*** Begin section ***
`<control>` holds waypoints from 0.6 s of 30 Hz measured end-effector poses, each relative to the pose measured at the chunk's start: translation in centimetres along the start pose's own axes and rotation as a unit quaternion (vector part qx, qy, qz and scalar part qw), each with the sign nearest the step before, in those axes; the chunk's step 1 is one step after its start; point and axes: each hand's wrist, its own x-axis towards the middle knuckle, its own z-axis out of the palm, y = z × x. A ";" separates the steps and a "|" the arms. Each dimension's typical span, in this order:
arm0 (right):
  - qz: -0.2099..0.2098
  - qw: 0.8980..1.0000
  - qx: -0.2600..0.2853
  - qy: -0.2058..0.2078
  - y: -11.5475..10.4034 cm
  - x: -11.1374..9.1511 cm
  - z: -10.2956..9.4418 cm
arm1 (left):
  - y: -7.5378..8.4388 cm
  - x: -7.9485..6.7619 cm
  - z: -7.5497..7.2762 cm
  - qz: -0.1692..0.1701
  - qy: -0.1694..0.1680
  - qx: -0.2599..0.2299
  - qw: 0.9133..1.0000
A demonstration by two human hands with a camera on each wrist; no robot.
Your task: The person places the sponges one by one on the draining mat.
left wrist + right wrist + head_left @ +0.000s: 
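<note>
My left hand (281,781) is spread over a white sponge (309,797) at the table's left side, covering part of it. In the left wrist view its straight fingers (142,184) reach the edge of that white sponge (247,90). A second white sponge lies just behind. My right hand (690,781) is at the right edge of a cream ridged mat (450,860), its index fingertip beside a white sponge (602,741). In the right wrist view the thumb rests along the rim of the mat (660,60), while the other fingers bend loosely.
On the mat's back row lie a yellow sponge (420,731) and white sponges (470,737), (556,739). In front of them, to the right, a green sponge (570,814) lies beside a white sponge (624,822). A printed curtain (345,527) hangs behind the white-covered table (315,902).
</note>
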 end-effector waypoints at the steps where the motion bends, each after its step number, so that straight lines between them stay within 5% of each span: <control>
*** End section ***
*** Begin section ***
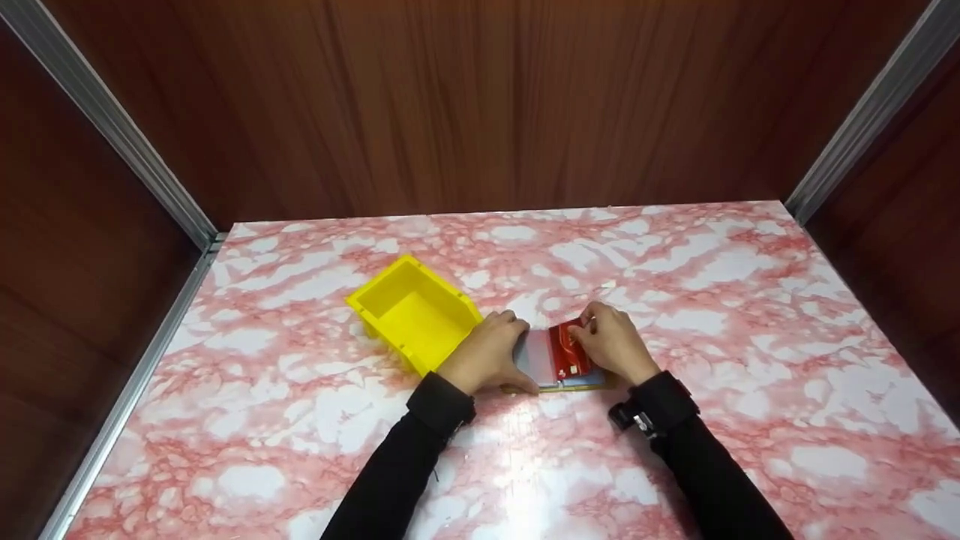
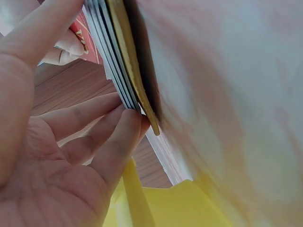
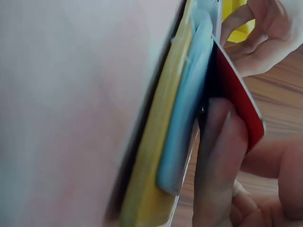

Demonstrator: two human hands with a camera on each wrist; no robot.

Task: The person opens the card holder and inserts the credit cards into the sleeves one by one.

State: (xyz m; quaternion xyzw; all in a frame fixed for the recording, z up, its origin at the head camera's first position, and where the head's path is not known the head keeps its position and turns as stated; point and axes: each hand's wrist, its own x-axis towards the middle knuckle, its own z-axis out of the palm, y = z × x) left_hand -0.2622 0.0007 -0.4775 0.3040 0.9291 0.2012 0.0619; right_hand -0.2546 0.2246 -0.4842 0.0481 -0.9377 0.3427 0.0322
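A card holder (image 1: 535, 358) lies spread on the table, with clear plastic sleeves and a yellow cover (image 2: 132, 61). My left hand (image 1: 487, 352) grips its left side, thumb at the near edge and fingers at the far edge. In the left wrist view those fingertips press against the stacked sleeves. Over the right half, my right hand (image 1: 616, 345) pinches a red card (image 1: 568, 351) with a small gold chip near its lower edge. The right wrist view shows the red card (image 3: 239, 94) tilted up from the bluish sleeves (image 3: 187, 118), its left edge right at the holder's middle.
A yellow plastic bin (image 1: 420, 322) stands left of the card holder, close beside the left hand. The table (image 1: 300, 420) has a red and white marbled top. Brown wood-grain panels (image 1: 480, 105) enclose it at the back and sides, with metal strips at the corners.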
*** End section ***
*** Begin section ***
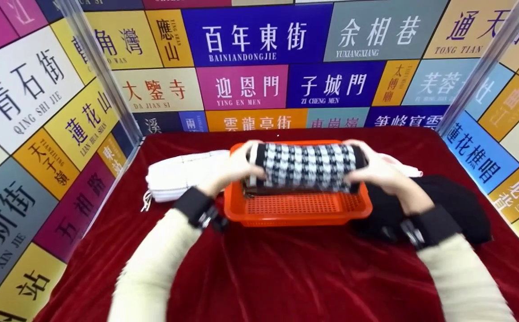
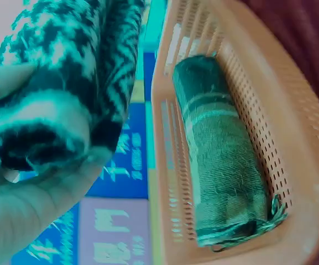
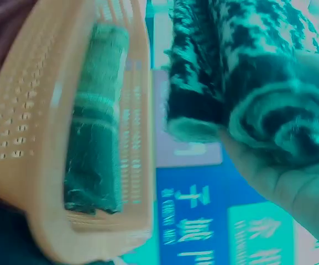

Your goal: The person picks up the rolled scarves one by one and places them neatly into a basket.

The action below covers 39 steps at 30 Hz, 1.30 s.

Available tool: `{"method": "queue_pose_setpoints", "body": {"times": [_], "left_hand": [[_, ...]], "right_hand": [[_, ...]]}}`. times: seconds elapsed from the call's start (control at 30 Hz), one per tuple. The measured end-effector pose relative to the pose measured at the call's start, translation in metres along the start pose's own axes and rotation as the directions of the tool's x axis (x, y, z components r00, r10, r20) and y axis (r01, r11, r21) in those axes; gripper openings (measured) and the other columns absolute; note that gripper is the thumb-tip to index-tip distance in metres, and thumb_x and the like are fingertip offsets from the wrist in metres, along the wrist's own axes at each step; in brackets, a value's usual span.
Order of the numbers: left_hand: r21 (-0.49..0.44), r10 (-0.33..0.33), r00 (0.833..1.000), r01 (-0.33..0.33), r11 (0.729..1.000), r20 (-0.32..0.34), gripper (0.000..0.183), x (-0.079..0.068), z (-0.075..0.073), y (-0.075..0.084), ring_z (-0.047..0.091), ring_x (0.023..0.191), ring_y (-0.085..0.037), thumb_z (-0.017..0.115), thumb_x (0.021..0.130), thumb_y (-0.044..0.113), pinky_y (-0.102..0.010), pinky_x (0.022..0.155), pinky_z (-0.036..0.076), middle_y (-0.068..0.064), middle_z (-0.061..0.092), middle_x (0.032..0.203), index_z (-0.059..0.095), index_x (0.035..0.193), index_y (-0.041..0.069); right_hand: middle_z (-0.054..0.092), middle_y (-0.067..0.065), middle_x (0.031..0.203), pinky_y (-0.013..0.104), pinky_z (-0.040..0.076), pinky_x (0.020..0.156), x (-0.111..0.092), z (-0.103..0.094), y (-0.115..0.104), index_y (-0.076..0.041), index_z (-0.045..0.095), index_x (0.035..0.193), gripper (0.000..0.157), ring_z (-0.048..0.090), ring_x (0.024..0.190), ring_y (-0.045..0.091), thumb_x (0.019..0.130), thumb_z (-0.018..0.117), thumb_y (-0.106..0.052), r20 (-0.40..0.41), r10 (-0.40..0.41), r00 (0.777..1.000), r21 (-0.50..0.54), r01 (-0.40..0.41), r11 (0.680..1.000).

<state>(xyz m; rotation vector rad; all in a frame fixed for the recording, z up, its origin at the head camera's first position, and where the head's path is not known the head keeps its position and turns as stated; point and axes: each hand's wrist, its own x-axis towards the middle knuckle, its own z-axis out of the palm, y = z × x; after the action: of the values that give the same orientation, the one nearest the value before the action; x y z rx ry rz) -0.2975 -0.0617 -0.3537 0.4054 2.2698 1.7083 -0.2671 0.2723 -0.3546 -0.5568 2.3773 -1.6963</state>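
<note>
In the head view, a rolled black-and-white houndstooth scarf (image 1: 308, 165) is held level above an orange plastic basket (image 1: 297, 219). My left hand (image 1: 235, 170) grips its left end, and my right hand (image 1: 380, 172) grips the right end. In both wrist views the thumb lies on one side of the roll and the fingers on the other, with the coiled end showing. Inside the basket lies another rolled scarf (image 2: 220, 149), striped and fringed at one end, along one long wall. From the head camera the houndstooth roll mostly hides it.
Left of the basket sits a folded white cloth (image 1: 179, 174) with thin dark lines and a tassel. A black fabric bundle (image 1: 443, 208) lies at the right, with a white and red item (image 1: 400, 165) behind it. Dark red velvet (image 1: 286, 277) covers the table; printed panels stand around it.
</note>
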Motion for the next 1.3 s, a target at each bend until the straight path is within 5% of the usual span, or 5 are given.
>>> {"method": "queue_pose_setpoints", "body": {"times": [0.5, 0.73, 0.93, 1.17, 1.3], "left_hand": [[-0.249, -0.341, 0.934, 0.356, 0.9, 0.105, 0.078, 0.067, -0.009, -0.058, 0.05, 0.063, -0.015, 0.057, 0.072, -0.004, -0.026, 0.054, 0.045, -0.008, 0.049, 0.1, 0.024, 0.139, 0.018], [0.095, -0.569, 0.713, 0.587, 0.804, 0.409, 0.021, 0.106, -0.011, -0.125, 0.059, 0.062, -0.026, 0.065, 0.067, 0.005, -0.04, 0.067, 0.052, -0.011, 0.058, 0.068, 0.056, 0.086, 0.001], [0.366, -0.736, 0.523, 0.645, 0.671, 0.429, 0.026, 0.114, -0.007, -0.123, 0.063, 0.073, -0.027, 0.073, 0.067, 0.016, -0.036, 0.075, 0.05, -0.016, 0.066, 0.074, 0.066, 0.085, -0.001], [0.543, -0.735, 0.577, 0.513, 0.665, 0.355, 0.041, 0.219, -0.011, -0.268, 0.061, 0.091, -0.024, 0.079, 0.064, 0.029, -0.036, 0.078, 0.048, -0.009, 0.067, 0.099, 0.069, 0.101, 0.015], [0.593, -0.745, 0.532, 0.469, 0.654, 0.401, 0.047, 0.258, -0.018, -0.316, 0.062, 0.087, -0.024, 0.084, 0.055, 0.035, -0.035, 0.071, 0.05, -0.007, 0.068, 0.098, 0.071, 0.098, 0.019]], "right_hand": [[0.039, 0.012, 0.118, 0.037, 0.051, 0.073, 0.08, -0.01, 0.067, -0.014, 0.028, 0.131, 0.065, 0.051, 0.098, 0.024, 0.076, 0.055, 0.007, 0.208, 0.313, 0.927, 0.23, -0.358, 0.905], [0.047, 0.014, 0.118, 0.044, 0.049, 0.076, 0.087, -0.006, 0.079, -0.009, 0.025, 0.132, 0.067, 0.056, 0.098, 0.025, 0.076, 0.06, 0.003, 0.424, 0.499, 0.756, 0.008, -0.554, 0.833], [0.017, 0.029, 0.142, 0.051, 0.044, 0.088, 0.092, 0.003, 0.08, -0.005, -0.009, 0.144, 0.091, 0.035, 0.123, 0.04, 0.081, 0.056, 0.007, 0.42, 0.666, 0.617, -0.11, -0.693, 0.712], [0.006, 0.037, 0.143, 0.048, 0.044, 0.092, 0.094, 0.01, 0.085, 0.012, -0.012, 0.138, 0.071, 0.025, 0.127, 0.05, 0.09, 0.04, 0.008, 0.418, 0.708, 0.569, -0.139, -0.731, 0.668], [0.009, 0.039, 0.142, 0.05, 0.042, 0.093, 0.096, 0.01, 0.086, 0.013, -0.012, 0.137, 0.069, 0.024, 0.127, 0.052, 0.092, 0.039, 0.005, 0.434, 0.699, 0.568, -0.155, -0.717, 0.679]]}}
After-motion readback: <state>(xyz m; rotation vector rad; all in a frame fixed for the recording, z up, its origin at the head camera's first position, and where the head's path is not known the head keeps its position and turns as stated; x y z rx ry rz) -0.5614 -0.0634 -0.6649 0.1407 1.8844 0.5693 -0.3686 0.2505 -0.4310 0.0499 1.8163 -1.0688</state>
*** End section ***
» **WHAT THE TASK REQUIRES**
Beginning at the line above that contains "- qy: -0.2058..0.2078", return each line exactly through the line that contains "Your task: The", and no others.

» **ANSWER TO THIS TASK**
  - qy: -0.2058..0.2078
  - y: -11.5475..10.4034 cm
  - x: -11.1374..9.1511 cm
  - z: -10.2956..9.4418 cm
arm1 (left):
  - y: -7.5378..8.4388 cm
  - x: -7.9485..6.7619 cm
  - z: -7.5497..7.2762 cm
  - qz: -0.1692..0.1701
  - qy: -0.1694..0.1680
  - qx: -0.2599..0.2299
  - qw: 0.9133..1.0000
A demonstration by two human hands with a camera on each wrist; no robot.
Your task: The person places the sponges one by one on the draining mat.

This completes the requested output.